Please write out all the data exactly as shown.
<<<<
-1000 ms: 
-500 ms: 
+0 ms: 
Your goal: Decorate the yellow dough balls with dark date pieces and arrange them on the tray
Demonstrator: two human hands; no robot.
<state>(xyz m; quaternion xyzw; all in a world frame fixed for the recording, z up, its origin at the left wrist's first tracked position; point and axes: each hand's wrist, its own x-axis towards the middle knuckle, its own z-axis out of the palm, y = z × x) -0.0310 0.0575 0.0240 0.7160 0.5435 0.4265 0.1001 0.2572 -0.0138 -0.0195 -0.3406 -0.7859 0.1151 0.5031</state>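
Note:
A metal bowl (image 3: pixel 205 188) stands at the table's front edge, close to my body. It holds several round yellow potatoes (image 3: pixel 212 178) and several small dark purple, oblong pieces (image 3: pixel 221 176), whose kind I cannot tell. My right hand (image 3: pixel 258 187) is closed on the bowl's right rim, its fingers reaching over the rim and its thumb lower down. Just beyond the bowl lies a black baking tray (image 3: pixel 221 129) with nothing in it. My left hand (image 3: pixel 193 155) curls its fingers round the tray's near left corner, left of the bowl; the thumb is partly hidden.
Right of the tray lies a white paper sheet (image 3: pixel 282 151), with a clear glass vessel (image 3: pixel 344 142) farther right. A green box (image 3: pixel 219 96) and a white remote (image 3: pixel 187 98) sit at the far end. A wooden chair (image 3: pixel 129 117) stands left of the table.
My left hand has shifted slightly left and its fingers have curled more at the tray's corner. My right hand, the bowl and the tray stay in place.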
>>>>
- Task result
-1000 ms: 
-500 ms: 
+0 ms: 
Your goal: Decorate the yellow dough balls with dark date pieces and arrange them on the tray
Demonstrator: two human hands; no robot.
<state>(xyz m; quaternion xyzw; all in a world frame fixed for the recording, z up, its origin at the left wrist's first tracked position; point and axes: each hand's wrist, its own x-axis towards the middle knuckle, its own z-axis out of the palm, y = z × x) -0.0310 0.0575 0.0240 0.7160 0.5435 0.4265 0.1001 0.2572 -0.0138 -0.0195 -0.3406 -0.7859 0.1151 0.5031</state>
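Note:
A metal bowl (image 3: pixel 205 188) stands at the table's front edge, close to my body. It holds several round yellow potatoes (image 3: pixel 212 178) and several small dark purple, oblong pieces (image 3: pixel 221 176), whose kind I cannot tell. My right hand (image 3: pixel 258 187) is closed on the bowl's right rim, its fingers reaching over the rim and its thumb lower down. Just beyond the bowl lies a black baking tray (image 3: pixel 221 129) with nothing in it. My left hand (image 3: pixel 193 155) curls its fingers round the tray's near left corner, left of the bowl; the thumb is partly hidden.
Right of the tray lies a white paper sheet (image 3: pixel 282 151), with a clear glass vessel (image 3: pixel 344 142) farther right. A green box (image 3: pixel 219 96) and a white remote (image 3: pixel 187 98) sit at the far end. A wooden chair (image 3: pixel 129 117) stands left of the table.
My left hand has shifted slightly left and its fingers have curled more at the tray's corner. My right hand, the bowl and the tray stay in place.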

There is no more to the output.